A descoberta em questão causou frenesi na mídia pelo mundo todo a ponto de tornar-se banner do dia no Google. Tai, antes achava que reconhecimento seria quando tivesse uma entrevista com o Jô Soares falando mais do que me ouvindo. Mudei meus parâmetros. Agora chique mesmo é ser banner do Google!

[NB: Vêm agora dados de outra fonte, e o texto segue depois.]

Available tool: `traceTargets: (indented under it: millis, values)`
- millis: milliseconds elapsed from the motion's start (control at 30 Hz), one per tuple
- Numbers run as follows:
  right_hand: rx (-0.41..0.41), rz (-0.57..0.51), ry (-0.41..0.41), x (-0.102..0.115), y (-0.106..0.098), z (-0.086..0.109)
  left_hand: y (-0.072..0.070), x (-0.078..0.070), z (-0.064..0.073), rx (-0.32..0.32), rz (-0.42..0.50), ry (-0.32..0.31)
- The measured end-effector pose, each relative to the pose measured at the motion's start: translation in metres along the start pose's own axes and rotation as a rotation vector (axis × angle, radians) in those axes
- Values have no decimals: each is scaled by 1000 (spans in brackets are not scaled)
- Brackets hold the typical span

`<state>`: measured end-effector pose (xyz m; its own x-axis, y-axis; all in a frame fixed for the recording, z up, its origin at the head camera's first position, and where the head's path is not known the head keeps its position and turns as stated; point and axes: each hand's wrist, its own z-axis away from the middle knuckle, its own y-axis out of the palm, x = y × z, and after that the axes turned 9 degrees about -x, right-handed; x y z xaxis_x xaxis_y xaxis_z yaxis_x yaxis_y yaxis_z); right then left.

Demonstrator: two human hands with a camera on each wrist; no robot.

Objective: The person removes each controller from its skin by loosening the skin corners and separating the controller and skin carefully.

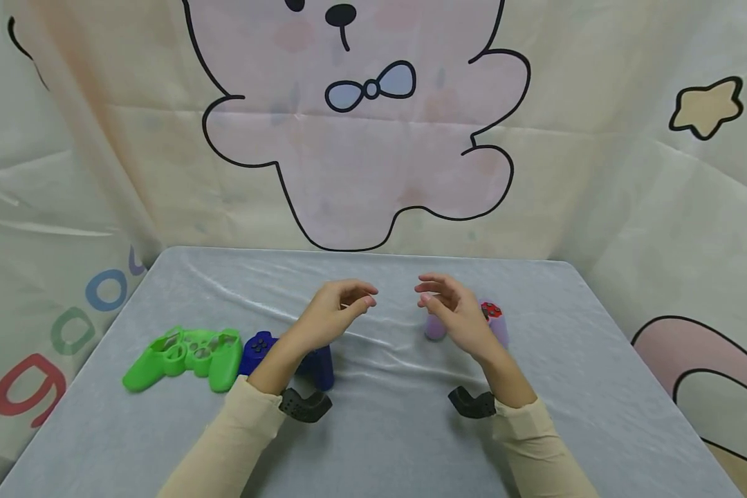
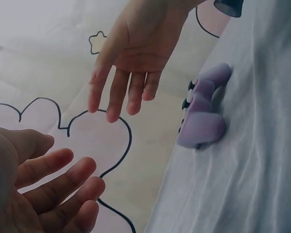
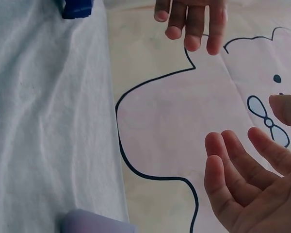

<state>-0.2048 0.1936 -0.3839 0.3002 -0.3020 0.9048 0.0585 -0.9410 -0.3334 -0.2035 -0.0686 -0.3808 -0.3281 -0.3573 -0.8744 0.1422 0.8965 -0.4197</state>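
Note:
Both hands hover over the table with nothing in them, palms facing each other and fingers loosely bent. My left hand (image 1: 330, 315) is nearest a dark blue game controller (image 1: 319, 368), partly hidden by my forearm. Just left of that lies a bright green controller-shaped cover (image 1: 225, 361) with cut-out holes. Behind my right hand (image 1: 463, 315) in the head view is a purple game controller (image 1: 436, 328) with red buttons, largely covered by the hand. The left wrist view shows this purple controller (image 2: 203, 130) lying on the cloth, apart from both hands.
A pale grey-blue cloth (image 1: 386, 443) with wrinkles covers the table. Behind it hangs a printed curtain (image 1: 348, 173) with a cartoon figure, and more printed fabric (image 1: 660, 207) encloses the sides. Black wrist mounts (image 1: 306, 407) sit on both forearms.

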Motion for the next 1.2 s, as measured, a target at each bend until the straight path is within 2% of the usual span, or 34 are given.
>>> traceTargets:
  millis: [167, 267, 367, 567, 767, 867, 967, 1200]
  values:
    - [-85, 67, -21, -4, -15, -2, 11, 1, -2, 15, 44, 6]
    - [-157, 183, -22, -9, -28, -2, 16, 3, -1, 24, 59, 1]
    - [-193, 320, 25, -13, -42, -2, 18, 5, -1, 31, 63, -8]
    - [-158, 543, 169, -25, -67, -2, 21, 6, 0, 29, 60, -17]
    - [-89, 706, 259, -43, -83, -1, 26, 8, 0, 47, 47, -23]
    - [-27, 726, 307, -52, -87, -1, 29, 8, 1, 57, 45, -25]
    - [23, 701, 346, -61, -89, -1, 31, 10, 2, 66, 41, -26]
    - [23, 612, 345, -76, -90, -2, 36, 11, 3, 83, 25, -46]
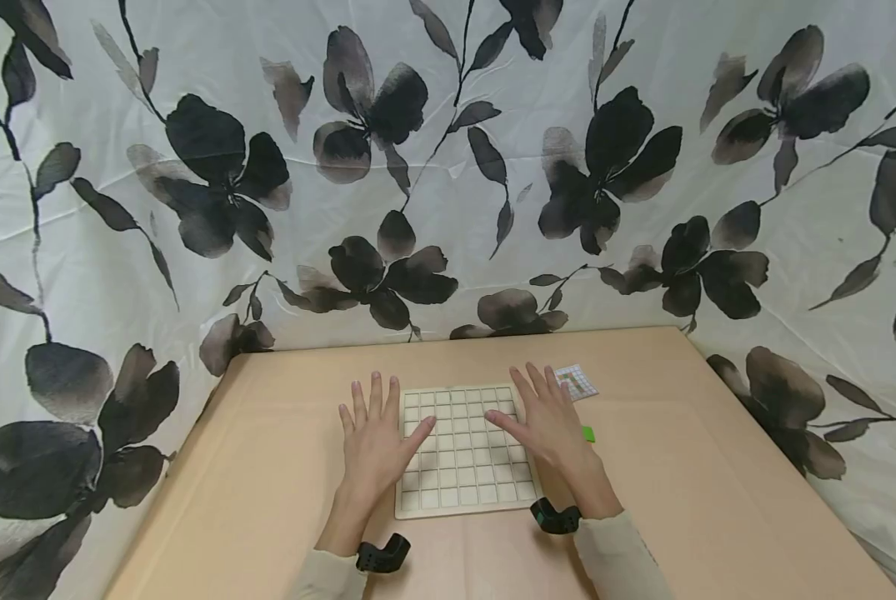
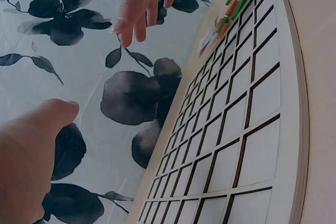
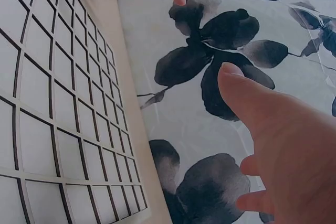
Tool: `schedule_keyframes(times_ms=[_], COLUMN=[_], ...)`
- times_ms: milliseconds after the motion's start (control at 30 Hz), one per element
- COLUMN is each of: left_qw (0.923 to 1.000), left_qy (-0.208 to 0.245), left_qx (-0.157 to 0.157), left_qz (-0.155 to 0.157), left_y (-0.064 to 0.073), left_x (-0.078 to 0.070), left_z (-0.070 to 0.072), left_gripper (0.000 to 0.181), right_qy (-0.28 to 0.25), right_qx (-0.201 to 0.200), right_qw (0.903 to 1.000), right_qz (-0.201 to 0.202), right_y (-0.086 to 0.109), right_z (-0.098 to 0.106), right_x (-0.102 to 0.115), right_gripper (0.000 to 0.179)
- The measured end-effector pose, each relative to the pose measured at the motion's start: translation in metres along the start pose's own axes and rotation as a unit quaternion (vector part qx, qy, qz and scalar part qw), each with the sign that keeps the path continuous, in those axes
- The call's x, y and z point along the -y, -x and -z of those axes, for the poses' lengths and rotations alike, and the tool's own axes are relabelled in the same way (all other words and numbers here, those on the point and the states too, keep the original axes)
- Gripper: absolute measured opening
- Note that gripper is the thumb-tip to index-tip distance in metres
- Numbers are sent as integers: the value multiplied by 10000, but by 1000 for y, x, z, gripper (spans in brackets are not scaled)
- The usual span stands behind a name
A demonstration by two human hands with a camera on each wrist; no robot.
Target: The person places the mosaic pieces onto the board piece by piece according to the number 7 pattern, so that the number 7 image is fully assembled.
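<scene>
A pale wooden grid board [image 1: 466,454] with rows of square cells lies flat on the table. My left hand [image 1: 372,446] is spread above its left edge, fingers straight and thumb pointing inward. Over the right edge hovers my right hand [image 1: 556,429], also spread, with nothing in it. In the left wrist view several green and orange pieces [image 2: 231,9] sit beside the board's far side; the head view shows only a green piece [image 1: 588,434] past the right hand. A small printed card [image 1: 577,381] with a coloured grid lies beyond the right fingers, partly covered by them.
The light wooden table [image 1: 267,467] extends on both sides of the board. Behind it and at its sides hangs a white cloth [image 1: 493,275] with dark flowers. Each wrist wears a black camera band [image 1: 383,553].
</scene>
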State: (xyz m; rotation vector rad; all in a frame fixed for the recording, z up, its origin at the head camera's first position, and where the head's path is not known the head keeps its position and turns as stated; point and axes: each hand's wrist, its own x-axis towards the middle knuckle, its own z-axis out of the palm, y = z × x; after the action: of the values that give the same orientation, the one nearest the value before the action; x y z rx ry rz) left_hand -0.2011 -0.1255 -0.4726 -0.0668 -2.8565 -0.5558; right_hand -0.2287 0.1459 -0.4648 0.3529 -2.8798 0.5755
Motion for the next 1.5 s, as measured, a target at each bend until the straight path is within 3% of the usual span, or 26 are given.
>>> schedule_keyframes(times_ms=[733,1500], left_qw=[9970,9938], left_qy=[668,961], left_qx=[311,530], left_qz=[220,189], left_y=[-8,14], left_x=[11,23], left_z=[6,0], left_gripper=[100,105], right_qy=[-314,-746], right_qx=[110,-35], right_qw=[9994,9972], right_qz=[89,16], right_y=[-9,-6], right_z=[8,9], right_x=[-2,-16], right_gripper=[94,82])
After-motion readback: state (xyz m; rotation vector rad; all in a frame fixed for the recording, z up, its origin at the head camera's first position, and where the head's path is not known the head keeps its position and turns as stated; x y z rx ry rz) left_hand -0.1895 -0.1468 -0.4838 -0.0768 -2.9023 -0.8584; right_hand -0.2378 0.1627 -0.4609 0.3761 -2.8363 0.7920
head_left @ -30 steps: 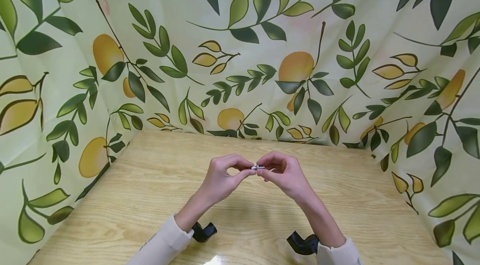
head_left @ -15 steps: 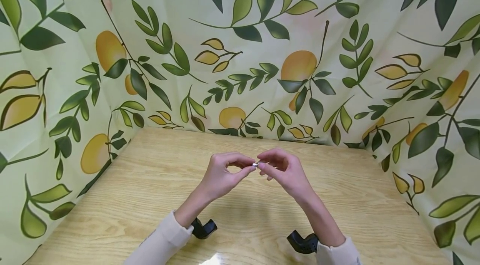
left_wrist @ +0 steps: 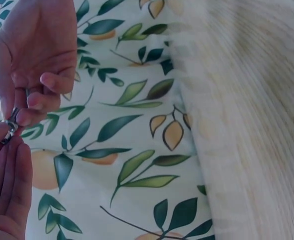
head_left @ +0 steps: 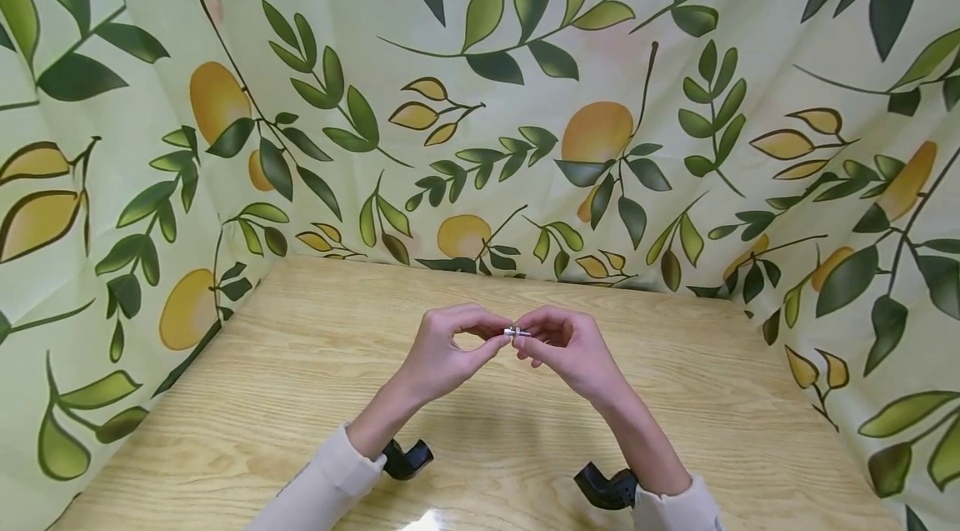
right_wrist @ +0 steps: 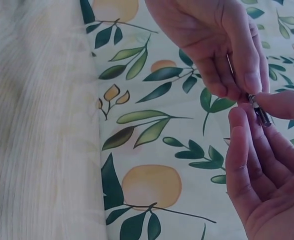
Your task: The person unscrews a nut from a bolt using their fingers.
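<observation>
A small silver bolt with a threaded shaft [right_wrist: 263,117] and a nut-like ring [head_left: 516,332] on it is held between both hands, above the table. My left hand [head_left: 447,352] pinches its left end between thumb and fingertips. From the other side my right hand [head_left: 564,345] pinches the ring and shaft with thumb and index finger, its other fingers curled below. In the left wrist view the bolt [left_wrist: 10,131] is partly covered by the fingertips of both hands. The right wrist view has the left hand [right_wrist: 226,50] above and the right hand [right_wrist: 271,175] below.
A light wood table [head_left: 360,306] lies under the hands. Behind and at both sides hangs a cloth [head_left: 480,122] printed with leaves and fruit. Black curved wrist mounts [head_left: 606,487] sit under both forearms, near the light sleeves [head_left: 330,477].
Half a second ago the right fingers covered more of the bolt; now they have shifted slightly and more of its shaft shows. The left hand stays almost still with its grip unchanged.
</observation>
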A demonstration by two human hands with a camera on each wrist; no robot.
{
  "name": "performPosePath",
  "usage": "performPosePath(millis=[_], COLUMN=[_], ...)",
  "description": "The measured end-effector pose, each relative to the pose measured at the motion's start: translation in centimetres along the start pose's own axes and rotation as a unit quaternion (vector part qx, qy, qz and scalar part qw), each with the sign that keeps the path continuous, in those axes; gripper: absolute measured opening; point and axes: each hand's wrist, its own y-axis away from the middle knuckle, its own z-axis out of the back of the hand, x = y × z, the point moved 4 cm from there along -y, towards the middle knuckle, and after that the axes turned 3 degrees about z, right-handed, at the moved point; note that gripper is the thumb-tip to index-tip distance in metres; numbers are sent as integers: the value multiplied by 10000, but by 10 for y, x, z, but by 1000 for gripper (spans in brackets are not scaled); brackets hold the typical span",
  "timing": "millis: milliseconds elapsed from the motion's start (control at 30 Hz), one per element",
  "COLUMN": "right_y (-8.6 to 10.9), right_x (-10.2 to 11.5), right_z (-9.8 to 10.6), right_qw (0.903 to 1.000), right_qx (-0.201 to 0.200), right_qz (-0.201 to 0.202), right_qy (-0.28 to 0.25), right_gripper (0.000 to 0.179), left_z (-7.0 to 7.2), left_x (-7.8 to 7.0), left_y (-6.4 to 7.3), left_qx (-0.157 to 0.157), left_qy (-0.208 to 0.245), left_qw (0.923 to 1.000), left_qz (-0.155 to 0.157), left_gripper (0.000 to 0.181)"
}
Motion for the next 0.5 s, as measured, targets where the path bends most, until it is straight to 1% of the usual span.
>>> performPosePath(millis=[67, 167, 367, 500], right_y=[0, 1, 0, 0], right_x=[0, 0, 1, 2], right_z=[0, 1, 0, -1], right_qw=[9999, 9998, 9998, 9996], right_qx=[-40, -66, 176, 255], right_qz=[104, 175, 81, 85], right_qy=[-21, -37, -15, -29], right_gripper=[17, 19, 17, 17], left_z=[-1, -1, 0, 0], left_x=[0, -1, -3, -3], left_y=[0, 0, 0, 0], left_qx=[33, -2, -176, -212], left_qy=[27, 79, 115, 110], left_qw=[10000, 10000, 9998, 9997], left_qz=[-28, -49, -8, 16], left_gripper=[12, 11, 11, 10])
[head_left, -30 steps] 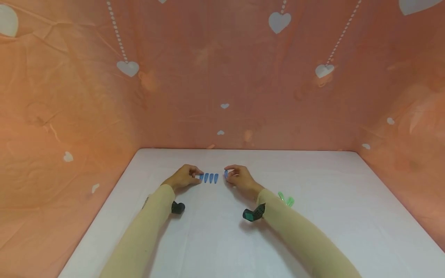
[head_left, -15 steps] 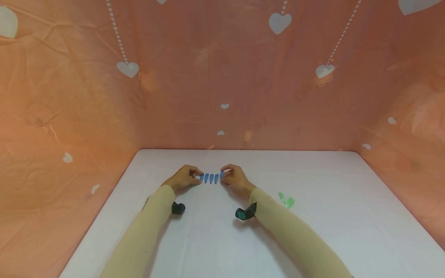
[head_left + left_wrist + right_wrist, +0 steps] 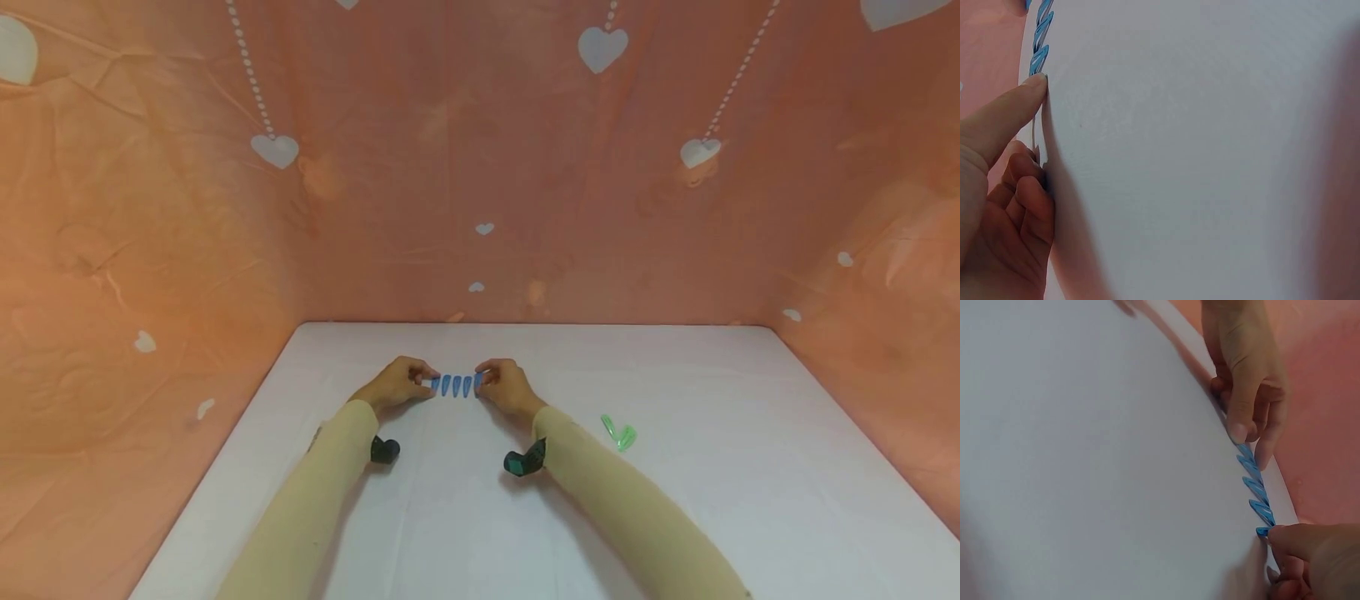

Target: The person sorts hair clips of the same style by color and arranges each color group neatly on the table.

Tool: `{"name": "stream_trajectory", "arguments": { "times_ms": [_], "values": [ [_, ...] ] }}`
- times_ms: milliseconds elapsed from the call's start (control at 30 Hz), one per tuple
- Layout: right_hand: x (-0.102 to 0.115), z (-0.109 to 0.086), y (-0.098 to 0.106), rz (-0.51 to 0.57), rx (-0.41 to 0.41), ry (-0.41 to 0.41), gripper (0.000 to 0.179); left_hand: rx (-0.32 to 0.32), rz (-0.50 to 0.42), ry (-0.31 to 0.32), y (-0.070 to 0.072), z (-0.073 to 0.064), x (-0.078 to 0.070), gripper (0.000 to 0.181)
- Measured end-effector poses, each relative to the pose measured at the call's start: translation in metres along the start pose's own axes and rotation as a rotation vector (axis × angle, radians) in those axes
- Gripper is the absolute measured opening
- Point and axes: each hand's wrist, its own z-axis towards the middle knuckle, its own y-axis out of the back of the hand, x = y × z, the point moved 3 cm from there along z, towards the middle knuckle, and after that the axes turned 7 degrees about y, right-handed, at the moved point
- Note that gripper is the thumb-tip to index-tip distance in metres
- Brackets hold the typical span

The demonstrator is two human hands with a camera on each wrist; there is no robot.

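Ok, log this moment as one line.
left hand: holds left-end blue clip | right hand: holds right-end blue clip | three blue clips: in row between | green V-shape: on white table, right side

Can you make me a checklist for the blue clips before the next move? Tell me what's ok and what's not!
1. Left hand on the left-end blue clip: ok, it pinches it.
2. Three middle blue clips side by side: ok, small gaps show in the head view.
3. Right-end blue clip flat on the table: cannot tell, the right hand partly covers it.
4. Right hand free for another clip: not ok, it pinches the right-end blue clip.
5. Green clips away from both hands: ok, they lie off to the right.
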Motion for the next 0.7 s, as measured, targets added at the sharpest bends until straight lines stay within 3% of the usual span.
{"name": "stream_trajectory", "arguments": {
  "times_ms": [367,700],
  "values": [
    [0.0008,0.0006,0.0008,-0.128,0.044,-0.002,0.033,0.000,0.031,-0.022,-0.0004,-0.0002,-0.0017,0.034],
    [0.0011,0.0012,0.0001,-0.119,0.058,-0.036,0.030,0.001,0.029,-0.011,0.0008,0.0005,0.0011,0.034]
  ]
}}
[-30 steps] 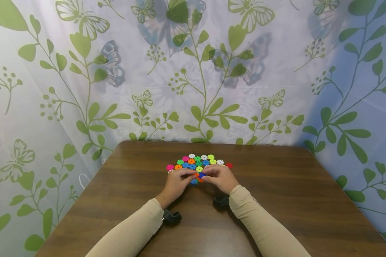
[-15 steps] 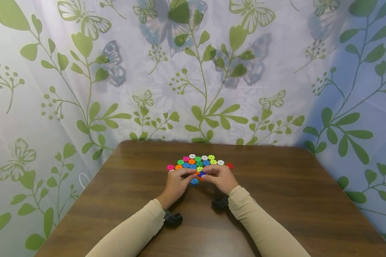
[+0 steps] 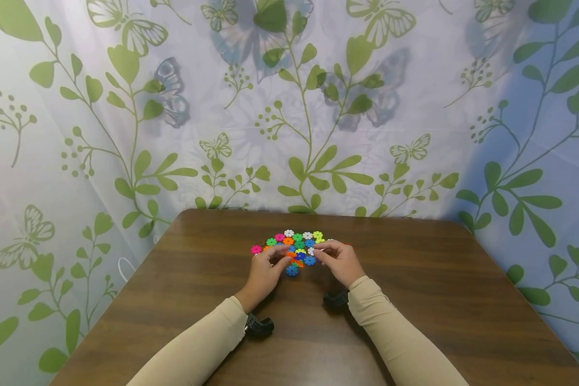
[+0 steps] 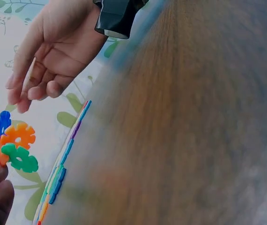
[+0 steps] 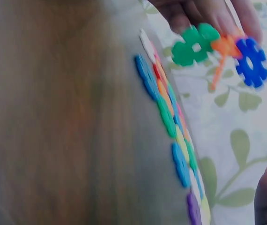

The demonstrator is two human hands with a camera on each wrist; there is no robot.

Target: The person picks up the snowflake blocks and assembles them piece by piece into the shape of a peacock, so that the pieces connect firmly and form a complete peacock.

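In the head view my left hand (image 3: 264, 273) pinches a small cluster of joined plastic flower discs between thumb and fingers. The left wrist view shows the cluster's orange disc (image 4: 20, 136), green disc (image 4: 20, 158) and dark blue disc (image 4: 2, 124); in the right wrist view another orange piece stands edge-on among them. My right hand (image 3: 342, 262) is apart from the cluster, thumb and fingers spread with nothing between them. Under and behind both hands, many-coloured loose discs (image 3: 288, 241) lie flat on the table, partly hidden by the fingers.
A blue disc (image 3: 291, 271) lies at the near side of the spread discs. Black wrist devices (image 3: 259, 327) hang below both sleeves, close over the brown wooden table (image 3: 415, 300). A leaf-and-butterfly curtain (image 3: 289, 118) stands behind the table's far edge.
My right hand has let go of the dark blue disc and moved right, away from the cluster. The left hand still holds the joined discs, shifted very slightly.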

O fóssil do tamanho de um gato parece ter sido coletado há mais de vinte anos em um sítio arqueológico na Alemanha, mas ficou desconhecido até recentemente, quando Jorn Hurum, pesquisador da Universidade de Oslo, estudou-o em segredo por dois anos. O resultado destes estudos foi divulgado hoje. O fóssil de 47 milhões de anos pertence a uma espécie de primata ancestral dos macacos e humanos modernos. Ele se assemelha a um lêmure (eu me remexo muito…), mas apresenta um polegar opositor e unhas planas no lugar de garras.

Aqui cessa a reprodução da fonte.